Пис-сатель чешет затылок, чувствуя себя полным дерьмом.
РЕДАКТОР, ТИХО САМ С СОБОЙ: бранное слово, его употребление в литературном языке крайне нежелательно! Может быть, заменить "дерьмо" на "экскременты"?
Это его обычное состояние, впрочем, после разговора с красивой умной Женщиной, подобно соляной кислоте, опрокинутой на ранимую мужскую душу. Душу пис-сателя.
КРИК РЕДАКТОРА: как же эта концептуальная белиберда осложняет восприятие! Да неужели нельзя без нее?! Раньше-то как писали? И - тише: богатыри - не вы... (вздыхает).
Тем временем Аннушкины мамо и папо, нечайно, решили продолжить род. Посему через девять тягуче-нервных месяцев на Свет Серый явился черноглазый Виталька, чем безумно удивил Аннушку. Впрочем, больше всего на Свете Сером удивлял ее все же живот мамо - большой, круглый, настоящий.

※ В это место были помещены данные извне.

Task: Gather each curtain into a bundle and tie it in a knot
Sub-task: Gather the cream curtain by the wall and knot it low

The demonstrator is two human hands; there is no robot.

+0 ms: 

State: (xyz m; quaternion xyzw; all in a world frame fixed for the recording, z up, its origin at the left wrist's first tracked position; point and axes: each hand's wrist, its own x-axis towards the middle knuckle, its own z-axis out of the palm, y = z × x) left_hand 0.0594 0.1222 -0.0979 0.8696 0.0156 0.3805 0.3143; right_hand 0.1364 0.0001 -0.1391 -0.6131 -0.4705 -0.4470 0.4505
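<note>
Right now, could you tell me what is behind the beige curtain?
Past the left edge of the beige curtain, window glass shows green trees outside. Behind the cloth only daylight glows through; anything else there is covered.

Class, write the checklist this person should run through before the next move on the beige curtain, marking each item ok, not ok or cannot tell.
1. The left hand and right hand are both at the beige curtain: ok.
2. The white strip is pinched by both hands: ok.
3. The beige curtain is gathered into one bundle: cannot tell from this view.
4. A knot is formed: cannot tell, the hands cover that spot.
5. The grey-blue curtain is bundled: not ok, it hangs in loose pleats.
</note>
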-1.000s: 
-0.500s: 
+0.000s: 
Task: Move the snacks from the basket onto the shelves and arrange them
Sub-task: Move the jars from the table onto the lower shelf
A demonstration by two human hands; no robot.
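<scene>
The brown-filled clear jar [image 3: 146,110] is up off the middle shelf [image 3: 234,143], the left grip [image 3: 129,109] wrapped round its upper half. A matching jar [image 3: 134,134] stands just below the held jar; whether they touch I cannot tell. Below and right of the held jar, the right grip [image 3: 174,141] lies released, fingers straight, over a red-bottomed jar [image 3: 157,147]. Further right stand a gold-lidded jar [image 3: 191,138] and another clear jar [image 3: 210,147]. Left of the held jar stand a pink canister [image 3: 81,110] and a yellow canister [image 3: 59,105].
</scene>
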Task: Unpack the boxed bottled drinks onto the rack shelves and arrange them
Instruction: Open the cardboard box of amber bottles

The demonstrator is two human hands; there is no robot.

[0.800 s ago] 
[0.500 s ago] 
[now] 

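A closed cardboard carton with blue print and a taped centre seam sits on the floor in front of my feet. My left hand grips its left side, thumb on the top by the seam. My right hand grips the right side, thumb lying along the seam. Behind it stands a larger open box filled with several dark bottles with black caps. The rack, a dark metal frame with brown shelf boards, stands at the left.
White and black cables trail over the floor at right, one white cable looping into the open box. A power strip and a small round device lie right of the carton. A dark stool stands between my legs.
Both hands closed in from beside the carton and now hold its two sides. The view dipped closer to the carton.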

Тесная смежная двухкомнатная хрущоба, горбом мамо и папо заработанная кооперативность, наполнилась неслабыми младенческими криками и как-то заметно сдала в размерах: почти пена дней. Кровать Аннушкину задвинули в угол, а саму Аннушку отправили по случаю в очень среднюю школку.
Очень средняя школка, по случаю, Аннушке не то чтобы не понравилась, но и особого интереса не вызвала: скучное пятиэтажное здание грязновато-желтого цвета, серые-мыши-училки с букетами астр и гладиолусов, одинаковые девчонки и мальчишки в форменных платьях, жесткая неудобная парта, где, на хлопающей при вставании откидывающейся крышке можно различить любовно выписанное кем-то лет тридцать назад "Анька - дура", не закрашивающееся никакими слоями красок, и от того - еще более обидное.

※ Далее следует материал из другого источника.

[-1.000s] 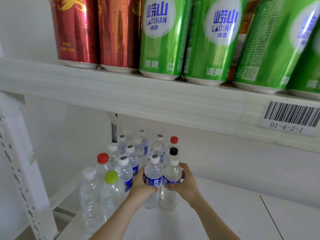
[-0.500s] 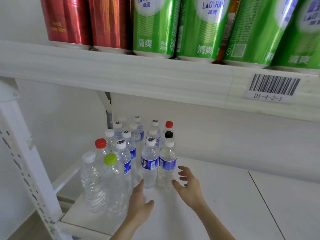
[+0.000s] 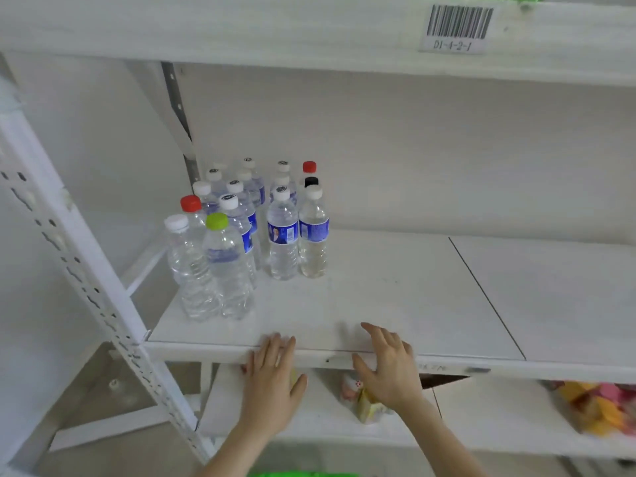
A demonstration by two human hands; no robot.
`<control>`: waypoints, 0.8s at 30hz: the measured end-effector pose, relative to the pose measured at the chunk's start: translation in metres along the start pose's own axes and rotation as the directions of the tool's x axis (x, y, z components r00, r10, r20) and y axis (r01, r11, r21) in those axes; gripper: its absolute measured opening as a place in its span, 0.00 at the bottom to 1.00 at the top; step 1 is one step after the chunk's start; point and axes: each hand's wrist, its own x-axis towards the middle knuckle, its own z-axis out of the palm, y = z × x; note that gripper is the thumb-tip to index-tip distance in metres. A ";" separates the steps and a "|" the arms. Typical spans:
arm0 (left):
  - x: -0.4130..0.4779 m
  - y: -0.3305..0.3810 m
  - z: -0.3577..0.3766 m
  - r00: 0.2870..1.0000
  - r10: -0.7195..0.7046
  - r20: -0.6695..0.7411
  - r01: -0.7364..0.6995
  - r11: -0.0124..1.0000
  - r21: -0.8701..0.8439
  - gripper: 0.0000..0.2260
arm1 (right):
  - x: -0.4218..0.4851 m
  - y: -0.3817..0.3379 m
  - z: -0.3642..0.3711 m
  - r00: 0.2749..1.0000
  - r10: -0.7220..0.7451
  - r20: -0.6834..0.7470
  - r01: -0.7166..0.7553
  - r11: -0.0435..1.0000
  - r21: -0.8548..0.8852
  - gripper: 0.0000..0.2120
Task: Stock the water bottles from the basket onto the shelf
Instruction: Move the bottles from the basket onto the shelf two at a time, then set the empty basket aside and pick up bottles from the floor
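Note:
Several clear water bottles stand grouped at the left of the white shelf [image 3: 395, 304]. The two front ones with blue labels [image 3: 283, 235] [image 3: 314, 235] stand side by side and untouched. A green-capped bottle [image 3: 223, 266] and a white-capped one [image 3: 187, 270] stand nearest the shelf's front left. My left hand [image 3: 273, 380] and my right hand [image 3: 389, 366] hover at the shelf's front edge, fingers spread and holding nothing. A green strip at the bottom edge [image 3: 303, 474] may be the basket; I cannot tell.
A white perforated upright [image 3: 86, 280] slants down the left. The upper shelf board [image 3: 275, 29] carries a barcode label [image 3: 457, 27]. Below, the lower shelf [image 3: 481, 425] holds colourful packets [image 3: 599, 407] and a small packet [image 3: 364, 401].
Both hands let go of the two blue-labelled bottles and drew back to the shelf's front edge. The view tilted downward, so the cans above left the frame.

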 end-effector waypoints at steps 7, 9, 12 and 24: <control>-0.089 0.027 0.010 0.995 -0.029 0.090 0.019 0.994 0.104 0.29 | -0.104 0.019 0.012 0.994 -0.037 -0.107 0.021 0.989 -0.146 0.24; -0.117 0.036 0.018 0.994 -0.031 0.104 0.019 0.993 0.118 0.29 | -0.135 0.027 0.015 0.998 -0.019 -0.054 0.010 0.985 -0.170 0.27; -0.161 0.055 0.034 0.984 -0.067 0.163 0.045 0.990 0.137 0.29 | -0.185 0.045 0.016 1.000 -0.006 0.027 0.012 0.975 -0.221 0.28; -0.317 0.159 0.107 0.949 0.034 0.313 -0.064 0.994 0.085 0.36 | -0.382 0.140 0.013 0.969 0.228 0.099 -0.182 0.922 -0.341 0.27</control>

АБЗАЦ, КАК БУДТО НЕ ИМЕЮЩИЙ ПРАВА НА СУЩЕСТВОВАНИЕ: пока в сюжете все просто, не так ли, Homo Читающий? Тем не менее, говорят, будто текст нужно переосмыслить, не "уценив". Конечно, женщина-автор может ввести в воображаемый воображаемым потребителем момент потные липкие ассоциации, которыми кишмя кишит пострусская дамская прозаечка для жен новых и средних. Однако здесь, снова выбрав самый неподходящий момент, появляется автор-мужчина. Он затыкает рот женщине-автору желтой прессой: "Ты должна иметь представление!.." - "Молчите, прынц, ваш выход в другом эпизоде! Я, пока писала любишь, три ошибки сделала..." Женщина-автор отмахивается от себя самой, но "умудренные опытом" советуют ей, советуют, советуют: побывать, посмотреть, послушать, попробовать... чтобы иметь представление... Но женщина-автор, на все треклятое бумажное время становящаяся лирической героиней, отбрасывает ненужные приставки. Она хочет: быть, смотреть, слушать, пробовать! Ей мешает дышать всего лишь чье-то инвалидное ПО! А оттого, что женщина-автор не может нивелировать его функциональность, новоиспеченной героине кажется, будто само представление имеет ее во все девять отверстий. Именно оно, представление, потирает свои потные ручонки и пишет любовь с тремя ошибками! Чье-то чужое, очень холодное представление, бьет выросшую Анну черной чугунной книгой по голове. Анна чудом уворачивается, но следы от побоев все же остаются, и в плаценте души невидимой субстанции, способной испытывать не только боль - саднит. Впрочем, Анне нужно побыть одной, оставим же ее пока.
Новый абзац.
...Потекли однообразные времена года. Совсем стало не до концертов Антонио В.! Первый тусклый класс сменился следующим тусклым классом, и еще, и так далее, см. на обороте... Подружек у Аннушки было много, но поговорить особенно было не с кем; она не знала, отчего так происходит, да и не стремилась особо узнать. Книги - взрослые и не очень, умные и без претензий - компенсировали девочке с запоминающимися глазами цвета мокрого асфальта, на который расплескали светло-синюю краску, недостающее понимание. Не ропща, ходила Аннушка, как на каторгу, "на музыку", и не совсем как "на музыку" - в кружок эстрадного танца в ближайший ДК; времени на "глупости" не оставалось. Однако...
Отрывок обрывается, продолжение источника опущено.